One-year-old Tahel from Petah Tikvah is currently marking three months since she was diagnosed as diabetic.

At the age of only 9 months, she was taken to Schneider’s in critical condition, after her mother Sarit noticed that she was blue. 

Sarit tells of several days in which Tahel couldn’t calm down and was in a state of considerable restlessness, how she often cried, vomited and also drank a lot of water. 

Sarit recounted that when a baby pees a lot and fills diapers, it's hard to think that the source is a physical problem. She was changing Tahel’s diaper every 15 minutes and didn’t think it was really normal, but she states that when you're inside a situation like this, the last thing you think of is a serious medical condition.

On the morning of the diagnosis, little Tahel kept crying and Sarit, who was helpless, tried to calm her down and get her to nap. 

She gave her Tylenol liquid and put her to bed. With her last few breaths, Tahel, fortunately, continued to cry and only thanks to that, Sarit realized that something was really wrong. 

When she picked Tahel up she noticed a change in face color which immediately lit a bright red light and sent them to the hospital. Upon arrival at the emergency room, sugar tests were immediately taken to determine that it was diabetes. Tahel's sugar levels in the diagnosis shot up to 800, which is practically fatal. Tahel's small body was fighting, with its systems on the verge of collapse. She was urgently brought to intensive care, where she was hooked up to life-saving devices and given a first insulin shot.
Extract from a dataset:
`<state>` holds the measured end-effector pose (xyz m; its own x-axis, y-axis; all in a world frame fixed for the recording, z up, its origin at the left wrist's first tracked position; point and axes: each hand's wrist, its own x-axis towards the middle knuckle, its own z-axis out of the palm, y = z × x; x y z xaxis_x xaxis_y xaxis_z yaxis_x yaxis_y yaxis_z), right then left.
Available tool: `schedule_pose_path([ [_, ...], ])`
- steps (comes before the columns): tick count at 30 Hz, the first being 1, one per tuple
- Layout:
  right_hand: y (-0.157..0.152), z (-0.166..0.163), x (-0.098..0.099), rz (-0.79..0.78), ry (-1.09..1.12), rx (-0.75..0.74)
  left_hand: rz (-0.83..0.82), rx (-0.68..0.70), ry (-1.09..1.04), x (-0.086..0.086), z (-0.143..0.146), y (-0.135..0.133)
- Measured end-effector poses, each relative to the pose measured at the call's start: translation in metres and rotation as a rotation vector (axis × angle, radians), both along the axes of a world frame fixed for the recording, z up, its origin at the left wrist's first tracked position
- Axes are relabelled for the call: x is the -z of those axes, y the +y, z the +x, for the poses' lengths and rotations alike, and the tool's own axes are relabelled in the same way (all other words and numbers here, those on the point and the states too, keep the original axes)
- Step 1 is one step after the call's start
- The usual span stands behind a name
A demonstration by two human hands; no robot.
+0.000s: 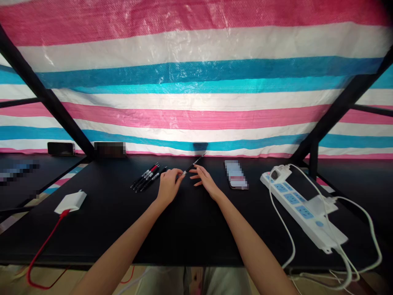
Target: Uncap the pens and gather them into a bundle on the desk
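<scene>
My left hand (168, 185) pinches the near end of a slim black pen (190, 167) between thumb and fingers, above the middle of the black table. The pen slants away to the upper right and narrows to a thin, light-coloured far end. My right hand (206, 182) is just right of it, fingers stretched and apart. Its index fingertip is beside the pen; whether it touches I cannot tell. Left of my left hand lies a group of several pens (147, 177), mostly black, with one showing red.
A phone (236, 174) lies right of my hands, and a white power strip (302, 207) with plugs and looping cables is farther right. A white charger (71, 202) with a red cable sits left. Black frame bars and a striped sheet (196, 119) stand behind the table (190, 233).
</scene>
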<state>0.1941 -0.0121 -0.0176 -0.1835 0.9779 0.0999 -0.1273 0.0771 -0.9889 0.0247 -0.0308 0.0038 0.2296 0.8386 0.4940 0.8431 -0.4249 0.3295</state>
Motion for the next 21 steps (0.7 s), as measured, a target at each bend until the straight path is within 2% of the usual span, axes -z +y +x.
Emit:
schedule_pose_path([
  [6,0.006,0.004,0.007,-0.035,-0.041,0.068,0.017,-0.03,-0.077,0.003,-0.005,0.004],
  [12,0.006,0.004,0.006,-0.021,-0.086,0.04,0.009,-0.016,-0.075,0.003,-0.003,0.003],
  [15,0.007,0.004,0.008,-0.021,-0.095,0.028,0.034,-0.053,0.05,0.001,-0.009,0.006],
  [18,0.007,0.005,0.008,-0.025,-0.109,0.019,0.05,-0.11,0.265,0.0,-0.023,0.009],
  [21,0.007,0.006,0.009,-0.018,-0.132,0.007,0.043,-0.238,0.458,0.001,-0.039,0.011],
])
"A baby who gets insulin injections is something you can’t think of,” Tahel’s mother said. “To see her so small attached to devices, helpless, it's the biggest nightmare I couldn’t contemplate.  

“At this age, to talk about what is allowed and forbidden to give her, when she is exclusively fed from milk formula, it’s inconceivable. We’re still adjusting to this new situation and I keep thinking how it happened so suddenly for such a little girl? How is it that we knew nothing when I was expecting her? There are many difficult questions and images from the hospital. This is something that will continue to stay with us.”
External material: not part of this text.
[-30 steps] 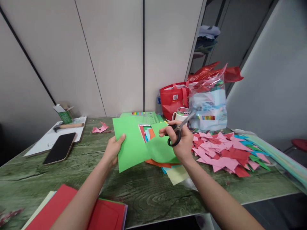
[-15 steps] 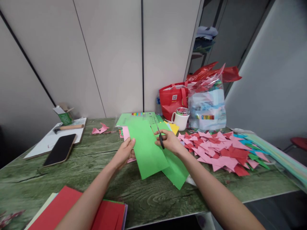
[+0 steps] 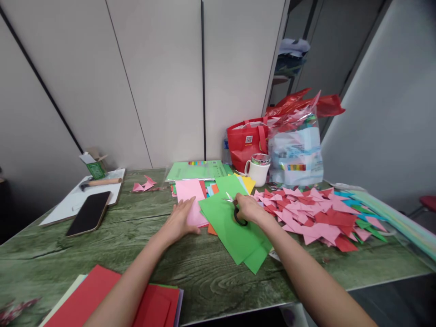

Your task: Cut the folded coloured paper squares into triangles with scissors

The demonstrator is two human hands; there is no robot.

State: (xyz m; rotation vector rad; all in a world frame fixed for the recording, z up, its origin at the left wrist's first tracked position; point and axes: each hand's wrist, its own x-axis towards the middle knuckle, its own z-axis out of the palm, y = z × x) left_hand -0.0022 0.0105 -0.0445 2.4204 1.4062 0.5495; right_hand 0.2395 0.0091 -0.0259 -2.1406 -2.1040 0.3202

The prevalence of type 1 diabetes has increased dramatically in the last two decades, especially in young children under five years of age, according to Dr. Moshe Philip, director of the Institute of Diabetes and Endocrinology at Schneider's.
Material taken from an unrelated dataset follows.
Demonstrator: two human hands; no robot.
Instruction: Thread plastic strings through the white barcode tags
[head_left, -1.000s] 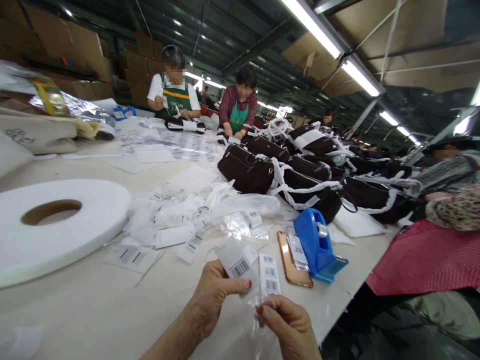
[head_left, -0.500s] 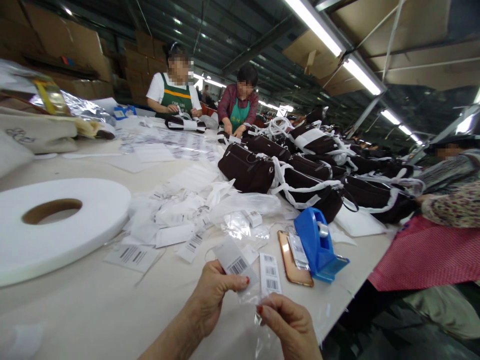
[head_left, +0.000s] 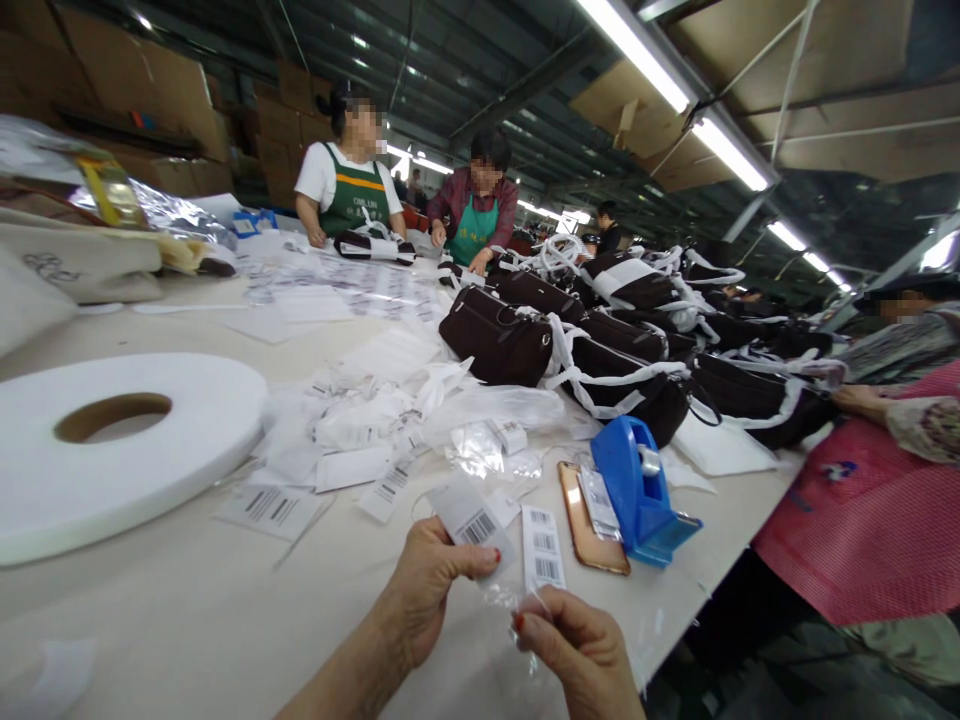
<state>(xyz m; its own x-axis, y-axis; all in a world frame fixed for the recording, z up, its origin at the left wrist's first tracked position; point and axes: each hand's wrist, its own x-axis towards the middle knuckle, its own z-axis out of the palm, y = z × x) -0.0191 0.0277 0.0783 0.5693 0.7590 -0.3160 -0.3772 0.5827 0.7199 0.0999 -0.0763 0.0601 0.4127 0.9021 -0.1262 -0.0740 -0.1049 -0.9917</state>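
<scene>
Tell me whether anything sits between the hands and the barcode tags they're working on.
Nothing visible does. The left hand has its grip pinched on the white paper barcode tag, and the right hand pinches the clear plastic sleeve beside a second white barcode tag.

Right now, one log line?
left hand: holds barcode tag | right hand: pinches clear sleeve | nearby: blue tape dispenser, phone

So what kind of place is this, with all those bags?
Probably a bag factory's packing floor: rows of dark handbags on a long worktable, barcode tags scattered across it, cardboard boxes stacked behind the aproned workers.
</scene>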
“The disease has no cure and its patients are treated with insulin all their lives,” he said. 

Juvenile diabetes is an autoimmune disease in which the body's immune system attacks the cells that produce insulin in the pancreas. Due to the lack of insulin the sugar values rise, which causes the disease.

About 30% to 40% of new cases are diagnosed with diabetic metabolic acidosis, a life-threatening condition that sometimes also has long-term effects. In recent years, doctors and researchers have begun to understand that diagnosing juvenile-type diabetes at an early stage will allow for the prevention of diabetic metabolic acidosis events, in addition to opening up possibilities for understanding the disease and possibly even for early treatment that will prevent its onset.

According to Philip, early diagnosis of the disease is possible by early detection of antibodies against the pancreas. Eighty percent of children diagnosed with diabetes at some point have two or more antibodies against the pancreas and have a high (85%) chance of developing the disease. The antibodies that cause diabetes usually develop at one to two years of age, so it’s crucial to get tested at this age."

He added that a serological test for antibodies against the pancreas would identify children at risk for developing diabetes, prevent life-threatening diabetic metabolic acid events, provide guidance for families of children at risk of developing the disease, and help understand the disease and develop treatments that would prevent and cure it. 

"In these children, the percentage of diabetic metabolic failure in the diagnosis of the disease is expected to drop to below 5%. In the not-too-distant future, we hope, we’ll be able to delay or prevent the onset of diabetes in this group of children," Philip concluded.